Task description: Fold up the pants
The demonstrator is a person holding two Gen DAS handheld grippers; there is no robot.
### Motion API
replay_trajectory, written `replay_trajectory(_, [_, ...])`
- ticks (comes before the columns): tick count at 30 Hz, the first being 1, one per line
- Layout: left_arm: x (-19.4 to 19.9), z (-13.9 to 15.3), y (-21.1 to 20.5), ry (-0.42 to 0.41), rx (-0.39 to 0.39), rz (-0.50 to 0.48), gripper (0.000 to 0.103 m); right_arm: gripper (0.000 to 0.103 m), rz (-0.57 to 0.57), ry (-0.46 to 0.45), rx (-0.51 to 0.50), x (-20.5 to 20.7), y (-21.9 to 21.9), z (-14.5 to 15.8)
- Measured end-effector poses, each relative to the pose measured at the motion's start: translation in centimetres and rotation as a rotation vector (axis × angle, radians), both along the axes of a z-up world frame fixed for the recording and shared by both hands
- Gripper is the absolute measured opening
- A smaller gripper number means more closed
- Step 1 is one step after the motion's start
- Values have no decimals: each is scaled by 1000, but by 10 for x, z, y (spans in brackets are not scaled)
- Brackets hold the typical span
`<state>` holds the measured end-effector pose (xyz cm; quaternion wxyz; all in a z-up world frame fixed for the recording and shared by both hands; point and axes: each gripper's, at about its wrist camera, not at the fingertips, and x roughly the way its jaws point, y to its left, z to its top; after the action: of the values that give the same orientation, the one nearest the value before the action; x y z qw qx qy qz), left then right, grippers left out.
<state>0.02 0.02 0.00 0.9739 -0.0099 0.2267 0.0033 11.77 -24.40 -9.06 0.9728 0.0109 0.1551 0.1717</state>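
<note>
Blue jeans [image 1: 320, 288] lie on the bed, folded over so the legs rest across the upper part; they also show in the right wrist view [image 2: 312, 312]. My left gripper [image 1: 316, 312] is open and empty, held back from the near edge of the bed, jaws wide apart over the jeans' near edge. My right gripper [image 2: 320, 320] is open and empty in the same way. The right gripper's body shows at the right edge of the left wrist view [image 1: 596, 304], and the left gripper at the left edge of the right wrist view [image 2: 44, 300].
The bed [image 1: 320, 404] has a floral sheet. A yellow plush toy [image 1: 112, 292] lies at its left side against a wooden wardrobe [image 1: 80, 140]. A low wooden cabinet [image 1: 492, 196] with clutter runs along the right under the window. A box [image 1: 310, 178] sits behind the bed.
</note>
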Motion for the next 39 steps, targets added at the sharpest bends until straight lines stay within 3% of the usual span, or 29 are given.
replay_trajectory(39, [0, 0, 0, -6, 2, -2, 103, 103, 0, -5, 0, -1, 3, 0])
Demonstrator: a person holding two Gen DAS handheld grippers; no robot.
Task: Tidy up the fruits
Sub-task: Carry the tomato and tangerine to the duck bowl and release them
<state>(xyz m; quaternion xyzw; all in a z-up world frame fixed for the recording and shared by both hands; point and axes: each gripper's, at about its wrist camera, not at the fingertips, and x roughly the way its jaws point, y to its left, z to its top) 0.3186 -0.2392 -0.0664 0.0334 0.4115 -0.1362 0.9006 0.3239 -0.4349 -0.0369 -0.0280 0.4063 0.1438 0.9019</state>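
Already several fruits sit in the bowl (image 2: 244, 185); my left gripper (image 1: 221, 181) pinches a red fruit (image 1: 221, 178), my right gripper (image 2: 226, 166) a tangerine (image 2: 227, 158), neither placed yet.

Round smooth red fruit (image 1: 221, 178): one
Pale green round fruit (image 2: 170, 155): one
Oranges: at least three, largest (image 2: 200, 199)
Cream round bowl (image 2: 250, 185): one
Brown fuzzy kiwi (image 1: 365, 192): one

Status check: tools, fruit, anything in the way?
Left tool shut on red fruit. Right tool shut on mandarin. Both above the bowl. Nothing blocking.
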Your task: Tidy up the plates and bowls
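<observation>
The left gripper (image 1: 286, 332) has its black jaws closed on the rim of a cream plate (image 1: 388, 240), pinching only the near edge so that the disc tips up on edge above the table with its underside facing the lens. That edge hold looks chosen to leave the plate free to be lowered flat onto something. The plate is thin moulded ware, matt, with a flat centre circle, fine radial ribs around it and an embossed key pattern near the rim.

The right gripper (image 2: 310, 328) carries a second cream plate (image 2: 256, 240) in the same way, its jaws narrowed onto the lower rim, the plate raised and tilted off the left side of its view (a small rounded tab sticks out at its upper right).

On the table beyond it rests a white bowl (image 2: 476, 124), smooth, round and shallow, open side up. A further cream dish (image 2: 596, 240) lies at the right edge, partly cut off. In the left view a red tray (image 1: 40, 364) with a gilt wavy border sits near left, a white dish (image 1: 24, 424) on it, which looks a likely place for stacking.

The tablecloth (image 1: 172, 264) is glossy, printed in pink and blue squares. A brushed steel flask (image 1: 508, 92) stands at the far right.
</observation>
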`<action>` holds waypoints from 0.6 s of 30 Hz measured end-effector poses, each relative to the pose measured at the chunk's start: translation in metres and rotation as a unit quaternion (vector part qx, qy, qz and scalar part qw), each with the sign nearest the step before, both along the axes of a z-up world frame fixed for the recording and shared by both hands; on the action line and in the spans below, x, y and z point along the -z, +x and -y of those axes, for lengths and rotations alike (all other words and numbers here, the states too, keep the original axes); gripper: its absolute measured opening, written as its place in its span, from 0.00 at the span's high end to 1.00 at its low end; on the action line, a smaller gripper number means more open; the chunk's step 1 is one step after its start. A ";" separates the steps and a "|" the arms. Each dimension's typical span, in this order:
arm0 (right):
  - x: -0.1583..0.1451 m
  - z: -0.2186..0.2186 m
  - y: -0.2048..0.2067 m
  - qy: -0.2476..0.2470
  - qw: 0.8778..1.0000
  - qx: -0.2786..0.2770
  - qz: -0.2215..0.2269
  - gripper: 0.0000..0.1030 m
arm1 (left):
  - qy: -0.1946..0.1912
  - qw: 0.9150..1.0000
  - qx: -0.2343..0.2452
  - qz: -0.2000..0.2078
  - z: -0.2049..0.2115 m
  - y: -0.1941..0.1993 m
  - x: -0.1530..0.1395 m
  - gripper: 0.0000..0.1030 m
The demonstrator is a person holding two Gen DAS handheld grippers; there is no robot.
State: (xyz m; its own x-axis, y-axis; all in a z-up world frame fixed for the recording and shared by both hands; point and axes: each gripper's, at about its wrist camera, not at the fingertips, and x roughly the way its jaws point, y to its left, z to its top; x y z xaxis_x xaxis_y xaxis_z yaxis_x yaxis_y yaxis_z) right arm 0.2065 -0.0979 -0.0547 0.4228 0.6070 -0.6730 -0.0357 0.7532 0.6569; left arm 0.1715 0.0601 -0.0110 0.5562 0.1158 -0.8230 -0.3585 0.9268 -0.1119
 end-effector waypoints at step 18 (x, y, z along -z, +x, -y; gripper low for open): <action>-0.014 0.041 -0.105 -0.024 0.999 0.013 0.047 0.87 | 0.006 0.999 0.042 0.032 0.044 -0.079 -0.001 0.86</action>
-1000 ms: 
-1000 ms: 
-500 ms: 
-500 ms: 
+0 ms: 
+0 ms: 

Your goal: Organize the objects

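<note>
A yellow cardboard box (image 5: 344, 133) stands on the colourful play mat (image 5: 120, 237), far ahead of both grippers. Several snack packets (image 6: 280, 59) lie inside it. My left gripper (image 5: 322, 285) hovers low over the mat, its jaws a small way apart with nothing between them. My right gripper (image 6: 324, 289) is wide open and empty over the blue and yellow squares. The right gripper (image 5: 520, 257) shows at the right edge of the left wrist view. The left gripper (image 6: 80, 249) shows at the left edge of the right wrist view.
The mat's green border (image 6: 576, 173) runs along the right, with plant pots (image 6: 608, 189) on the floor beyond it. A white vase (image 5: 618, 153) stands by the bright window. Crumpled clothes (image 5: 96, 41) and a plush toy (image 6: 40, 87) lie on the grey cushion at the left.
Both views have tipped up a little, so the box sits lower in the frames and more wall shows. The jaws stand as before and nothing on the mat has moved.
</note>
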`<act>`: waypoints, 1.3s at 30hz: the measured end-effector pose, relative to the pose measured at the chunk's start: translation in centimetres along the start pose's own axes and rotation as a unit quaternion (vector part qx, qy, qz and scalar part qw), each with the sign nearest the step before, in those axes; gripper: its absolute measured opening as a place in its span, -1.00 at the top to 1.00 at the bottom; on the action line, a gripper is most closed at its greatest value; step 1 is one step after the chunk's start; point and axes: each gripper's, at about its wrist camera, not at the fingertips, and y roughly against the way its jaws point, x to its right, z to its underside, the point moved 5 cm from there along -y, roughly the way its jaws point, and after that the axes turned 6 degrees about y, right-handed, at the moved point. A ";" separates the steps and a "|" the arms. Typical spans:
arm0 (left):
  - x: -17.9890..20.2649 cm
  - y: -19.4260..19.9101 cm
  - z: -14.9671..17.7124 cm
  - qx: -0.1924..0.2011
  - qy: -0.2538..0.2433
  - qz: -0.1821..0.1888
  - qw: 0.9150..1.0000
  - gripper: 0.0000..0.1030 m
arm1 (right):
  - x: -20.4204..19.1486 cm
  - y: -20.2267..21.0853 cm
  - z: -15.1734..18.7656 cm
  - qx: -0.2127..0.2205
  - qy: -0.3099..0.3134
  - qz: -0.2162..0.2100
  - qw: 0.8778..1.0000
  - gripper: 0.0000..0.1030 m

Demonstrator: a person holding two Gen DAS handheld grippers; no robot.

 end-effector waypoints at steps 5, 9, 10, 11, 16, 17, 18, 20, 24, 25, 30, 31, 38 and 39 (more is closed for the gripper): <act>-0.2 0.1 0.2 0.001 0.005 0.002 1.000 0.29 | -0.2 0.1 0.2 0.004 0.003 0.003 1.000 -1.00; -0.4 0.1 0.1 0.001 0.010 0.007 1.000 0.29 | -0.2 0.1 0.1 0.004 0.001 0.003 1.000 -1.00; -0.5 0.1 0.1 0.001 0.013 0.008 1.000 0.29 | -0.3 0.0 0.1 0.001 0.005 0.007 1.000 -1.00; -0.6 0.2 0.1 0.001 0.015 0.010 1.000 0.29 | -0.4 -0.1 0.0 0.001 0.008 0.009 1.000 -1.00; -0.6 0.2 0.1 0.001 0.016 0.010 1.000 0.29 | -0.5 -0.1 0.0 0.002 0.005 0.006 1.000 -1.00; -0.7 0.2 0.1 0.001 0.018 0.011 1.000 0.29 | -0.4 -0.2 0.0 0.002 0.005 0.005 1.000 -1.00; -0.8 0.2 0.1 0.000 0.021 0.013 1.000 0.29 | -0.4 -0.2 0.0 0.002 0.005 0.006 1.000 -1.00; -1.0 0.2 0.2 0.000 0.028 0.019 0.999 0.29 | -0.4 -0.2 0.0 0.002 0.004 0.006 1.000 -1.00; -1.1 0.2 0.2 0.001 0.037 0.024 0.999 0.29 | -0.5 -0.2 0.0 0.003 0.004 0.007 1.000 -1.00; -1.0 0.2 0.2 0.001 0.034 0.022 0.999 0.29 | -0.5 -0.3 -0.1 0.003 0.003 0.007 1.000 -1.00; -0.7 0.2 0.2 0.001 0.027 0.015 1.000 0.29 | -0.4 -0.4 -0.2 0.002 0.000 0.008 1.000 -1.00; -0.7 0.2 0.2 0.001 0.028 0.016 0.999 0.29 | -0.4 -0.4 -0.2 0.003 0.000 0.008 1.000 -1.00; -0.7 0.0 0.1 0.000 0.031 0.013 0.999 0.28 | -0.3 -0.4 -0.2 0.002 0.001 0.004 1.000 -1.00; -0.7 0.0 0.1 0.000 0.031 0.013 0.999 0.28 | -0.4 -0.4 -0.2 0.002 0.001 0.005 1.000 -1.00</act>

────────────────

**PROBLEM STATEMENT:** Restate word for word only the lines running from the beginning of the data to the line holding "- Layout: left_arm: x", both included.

**WRITTEN ANSWER:**
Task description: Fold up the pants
The demonstrator is a person holding two Gen DAS handheld grippers; there is no robot.
### Motion API
replay_trajectory, written `replay_trajectory(_, [_, ...])`
- ticks (comes before the columns): tick count at 30 Hz, the first being 1, one per line
- Layout: left_arm: x (-19.4 to 19.9), z (-13.9 to 15.3), y (-21.1 to 20.5), ry (-0.42 to 0.41), rx (-0.39 to 0.39), rz (-0.50 to 0.48), gripper (0.000 to 0.103 m); right_arm: gripper (0.000 to 0.103 m), rz (-0.57 to 0.57), ry (-0.46 to 0.45), rx (-0.51 to 0.50), x (-20.5 to 20.7), y (-21.9 to 21.9), z (-14.5 to 15.8)

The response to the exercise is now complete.